Das neue Album, das die um den Stuttgarter Cellisten Michael Groß versammelte Parnassus Akademie im Anschluß an die bereits vom Trio Parnassus eingespielten Klaviertrios Nr. 1 B-dur op. 27 und Nr. 2 F-dur op. 52 jetzt herausgebracht hat, präsentiert verschiedene kammermusikalische Facetten des berühmten »Lokalmatadors«, die sich zu einem hübschen, wohlgeratenen Mosaik fügen.
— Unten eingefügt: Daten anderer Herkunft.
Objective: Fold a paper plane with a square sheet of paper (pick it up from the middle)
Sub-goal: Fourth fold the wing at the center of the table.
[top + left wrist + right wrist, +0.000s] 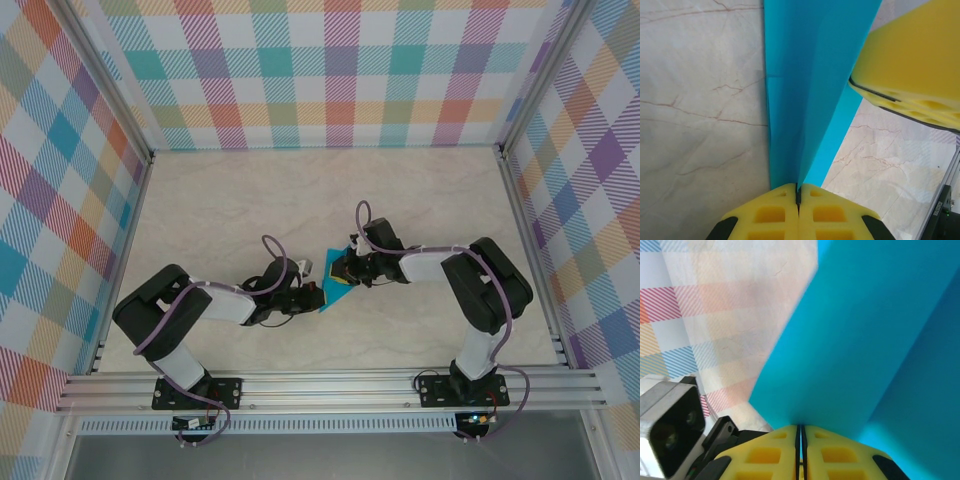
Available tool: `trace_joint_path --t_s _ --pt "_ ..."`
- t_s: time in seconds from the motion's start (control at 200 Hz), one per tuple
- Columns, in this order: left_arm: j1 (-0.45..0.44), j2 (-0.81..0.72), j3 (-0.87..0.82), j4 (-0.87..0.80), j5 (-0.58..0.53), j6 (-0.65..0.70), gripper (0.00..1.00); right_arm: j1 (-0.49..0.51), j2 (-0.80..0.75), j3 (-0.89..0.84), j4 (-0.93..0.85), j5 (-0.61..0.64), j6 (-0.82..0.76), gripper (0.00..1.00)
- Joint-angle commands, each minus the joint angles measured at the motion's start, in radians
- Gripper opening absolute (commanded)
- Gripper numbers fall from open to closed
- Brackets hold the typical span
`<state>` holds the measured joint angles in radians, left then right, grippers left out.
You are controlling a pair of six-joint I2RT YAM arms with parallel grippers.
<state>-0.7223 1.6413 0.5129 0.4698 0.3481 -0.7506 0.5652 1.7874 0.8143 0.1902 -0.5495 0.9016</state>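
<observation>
Clamped on the square sheet of paper (800, 75) from 6 o'clock by left gripper (798, 194), likewise by right gripper (799, 432). Could tear if pulled apart unevenly.

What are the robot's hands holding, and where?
Both hold the blue paper. The left gripper pinches one edge of it and the right gripper pinches another, jaws shut.
</observation>
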Motion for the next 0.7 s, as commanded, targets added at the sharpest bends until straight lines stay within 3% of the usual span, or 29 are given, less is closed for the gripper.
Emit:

Ein einziges Mal, im Kopfsatz des Quintetts für Flöte, Violine, zwo Bratschen und ein Violoncell D-dur, hat sich der Urheber des klangschönen Werkes zu einer gewissen Weitschweifigkeit hinreißen lassen, die freilich durch die Qualität der Darstellung weitgehend abgefangen wird: Helen Dabringhaus, Julia Galić, Paul Pesthy, Betraum Jung und Michael Groß gelingt es, das Interesse an dem nahezu zwölfminütigen Allegro soweit aufrecht zu erhalten, daß wir den drei nachfolgenden, weit kompakter gefaßten Sätzen mit frischer, vergnügter Aufmerksamkeit zu folgen bereit sind.
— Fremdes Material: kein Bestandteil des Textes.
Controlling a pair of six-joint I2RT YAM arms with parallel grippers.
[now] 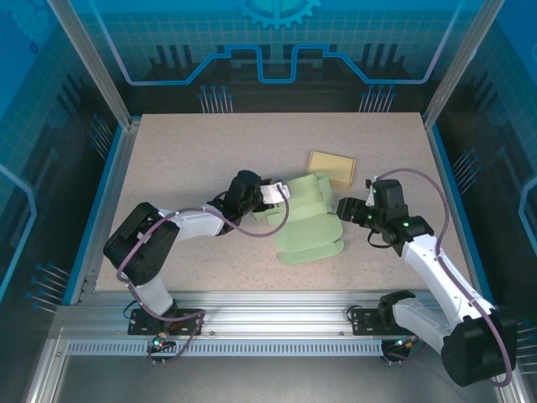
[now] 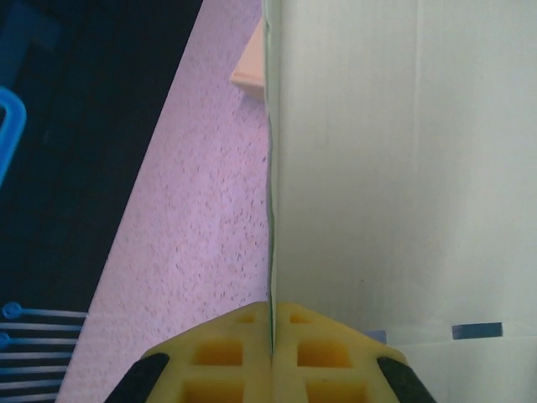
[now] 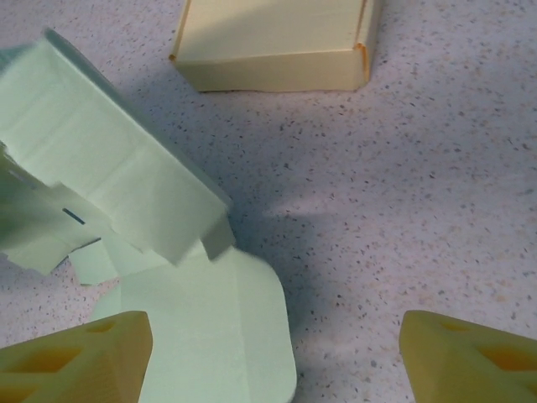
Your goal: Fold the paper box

Die verbleibende Dreiviertelstunde ist dann frei von allen Längen. Zunächst glänzen Helen Dabringhaus und die Pianistin Kerstin Mörk mit Introduction, Andante und Polonaise op. 43; dann tänzelt die – wieder vorzüglich aufgelegte – Flötistin im filigran-virtuosen Zusammenspiel mit der »Parnassus-Geigerin« Julia Galić durch das putzige Duo concertant aus den frühesten Jahren unseres Komponisten; und das posthum (1870) in Leipzig veröffentlichte Klavierquartett Es-dur op. 71 gibt den Ausführenden am Ende des vorzüglich organisierten Programms noch einmal die Möglichkeit, die Erztugenden des Komponisten Bernard Molique in einer gedrängten Gestalt vorzustellen: ein schöner Sinn für Melodik und ausgewogene Klanggestaltung, eine gekonnte, vor allem an Ludwig van Beethoven geschulte Durchführungsarbeit und ein Gespür fürs Wesentliche, das dem fein geschliffenen Juwel zu einem guten Platz im nicht gerade reich gesäten Repertoire für Klavier und Streichtrio sichern sollte. Verdient hätt‘ es der Tondichter allemal.